> _Description of the task_
The records are to be repeated in full, with the images removed.

> _Available data_

== Segment start ==

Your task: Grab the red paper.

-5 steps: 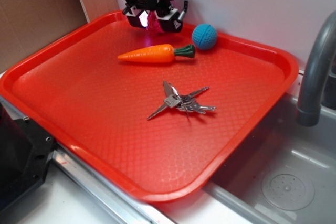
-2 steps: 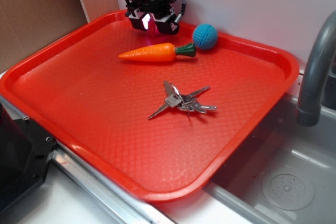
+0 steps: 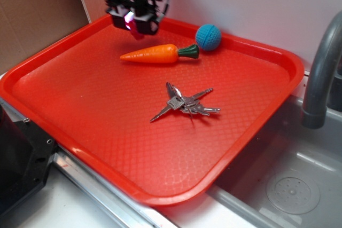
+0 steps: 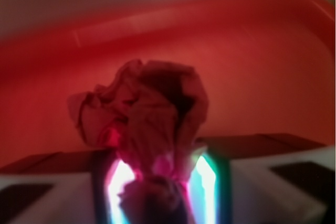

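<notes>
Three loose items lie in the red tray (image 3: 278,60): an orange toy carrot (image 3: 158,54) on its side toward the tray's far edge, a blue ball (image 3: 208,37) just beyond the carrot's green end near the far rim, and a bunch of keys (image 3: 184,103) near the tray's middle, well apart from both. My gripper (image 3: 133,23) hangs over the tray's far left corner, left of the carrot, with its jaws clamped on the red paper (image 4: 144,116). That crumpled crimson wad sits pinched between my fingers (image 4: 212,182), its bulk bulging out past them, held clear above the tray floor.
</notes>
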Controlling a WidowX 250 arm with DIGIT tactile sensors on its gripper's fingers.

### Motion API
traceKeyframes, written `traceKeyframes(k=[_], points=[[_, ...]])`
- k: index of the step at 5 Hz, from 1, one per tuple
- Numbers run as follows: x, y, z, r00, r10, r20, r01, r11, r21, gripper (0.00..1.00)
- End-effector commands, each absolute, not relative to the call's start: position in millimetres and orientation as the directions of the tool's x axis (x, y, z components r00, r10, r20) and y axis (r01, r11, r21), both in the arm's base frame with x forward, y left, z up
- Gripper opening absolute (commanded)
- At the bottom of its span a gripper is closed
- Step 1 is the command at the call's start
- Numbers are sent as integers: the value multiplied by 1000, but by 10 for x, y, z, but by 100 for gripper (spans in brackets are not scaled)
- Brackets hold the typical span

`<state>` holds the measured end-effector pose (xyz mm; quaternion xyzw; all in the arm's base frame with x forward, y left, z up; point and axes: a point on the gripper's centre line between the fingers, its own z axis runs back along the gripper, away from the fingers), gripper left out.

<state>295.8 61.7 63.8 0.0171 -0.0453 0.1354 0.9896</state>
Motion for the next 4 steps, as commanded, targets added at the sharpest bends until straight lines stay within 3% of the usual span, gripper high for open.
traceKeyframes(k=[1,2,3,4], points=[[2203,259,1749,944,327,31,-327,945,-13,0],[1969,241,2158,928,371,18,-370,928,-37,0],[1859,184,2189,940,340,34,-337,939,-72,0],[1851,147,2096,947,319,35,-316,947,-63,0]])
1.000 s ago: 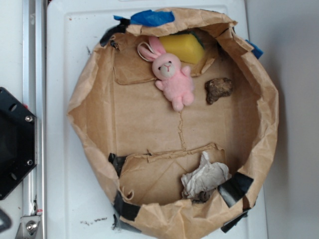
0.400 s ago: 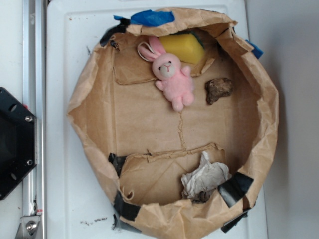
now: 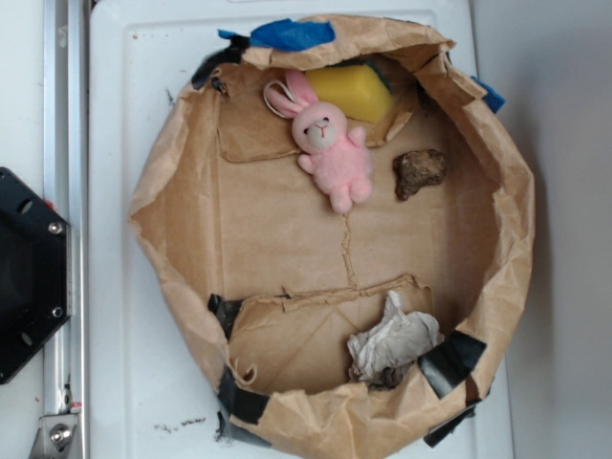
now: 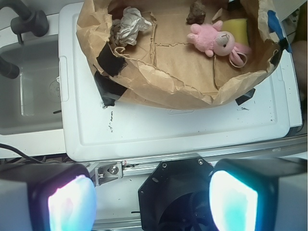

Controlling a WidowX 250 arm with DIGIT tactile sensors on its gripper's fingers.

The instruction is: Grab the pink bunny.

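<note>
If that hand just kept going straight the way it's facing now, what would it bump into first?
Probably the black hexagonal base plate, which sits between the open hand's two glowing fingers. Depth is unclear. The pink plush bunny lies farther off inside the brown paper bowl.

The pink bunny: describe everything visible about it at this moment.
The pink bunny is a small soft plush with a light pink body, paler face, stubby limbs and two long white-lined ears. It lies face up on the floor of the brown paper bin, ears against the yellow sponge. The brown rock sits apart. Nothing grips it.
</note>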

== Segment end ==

> _Expected output_
Your task: Grab the red paper.

-5 steps: 
-2 steps: 
+0 steps: 
+0 steps: 

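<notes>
Three loose items lie in the red tray (image 3: 278,60): an orange toy carrot (image 3: 158,54) on its side toward the tray's far edge, a blue ball (image 3: 208,37) just beyond the carrot's green end near the far rim, and a bunch of keys (image 3: 184,103) near the tray's middle, well apart from both. My gripper (image 3: 133,23) hangs over the tray's far left corner, left of the carrot, with its jaws clamped on the red paper (image 4: 144,116). That crumpled crimson wad sits pinched between my fingers (image 4: 212,182), its bulk bulging out past them, held clear above the tray floor.
</notes>
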Controlling a WidowX 250 arm with DIGIT tactile sensors on its gripper's fingers.

### Motion API
traceKeyframes, written `traceKeyframes(k=[_], points=[[_, ...]])`
- k: index of the step at 5 Hz, from 1, one per tuple
- Numbers run as follows: x, y, z, r00, r10, r20, r01, r11, r21, gripper (0.00..1.00)
- End-effector commands, each absolute, not relative to the call's start: position in millimetres and orientation as the directions of the tool's x axis (x, y, z components r00, r10, r20) and y axis (r01, r11, r21), both in the arm's base frame with x forward, y left, z up
- Gripper opening absolute (commanded)
- At the bottom of its span a gripper is closed
- Step 1 is the command at the call's start
- Numbers are sent as integers: the value multiplied by 1000, but by 10 for x, y, z, but by 100 for gripper (spans in brackets are not scaled)
- Brackets hold the typical span

`<state>` holds the measured end-effector pose (xyz mm; quaternion xyzw; all in the arm's base frame with x forward, y left, z up; point and axes: a point on the gripper's centre line between the fingers, its own z axis runs back along the gripper, away from the fingers), gripper left out.

<state>295.8 61.7 63.8 0.0171 -0.0453 0.1354 0.9896</state>
Motion for the next 4 steps, as commanded, targets added at the sharpest bends until straight lines stay within 3% of the usual span, gripper high for open.
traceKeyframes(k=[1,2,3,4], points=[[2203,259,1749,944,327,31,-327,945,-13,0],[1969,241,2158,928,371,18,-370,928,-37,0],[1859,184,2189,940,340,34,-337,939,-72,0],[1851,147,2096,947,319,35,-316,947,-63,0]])
1.000 s ago: 
0.400 s ago: 
now: 
now: 

Controlling a WidowX 250 arm with DIGIT tactile sensors on its gripper's fingers.

The instruction is: Grab the pink bunny.

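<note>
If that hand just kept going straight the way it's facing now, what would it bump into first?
Probably the black hexagonal base plate, which sits between the open hand's two glowing fingers. Depth is unclear. The pink plush bunny lies farther off inside the brown paper bowl.

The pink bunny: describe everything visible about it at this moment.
The pink bunny is a small soft plush with a light pink body, paler face, stubby limbs and two long white-lined ears. It lies face up on the floor of the brown paper bin, ears against the yellow sponge. The brown rock sits apart. Nothing grips it.
</note>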

The answer requires no further additions.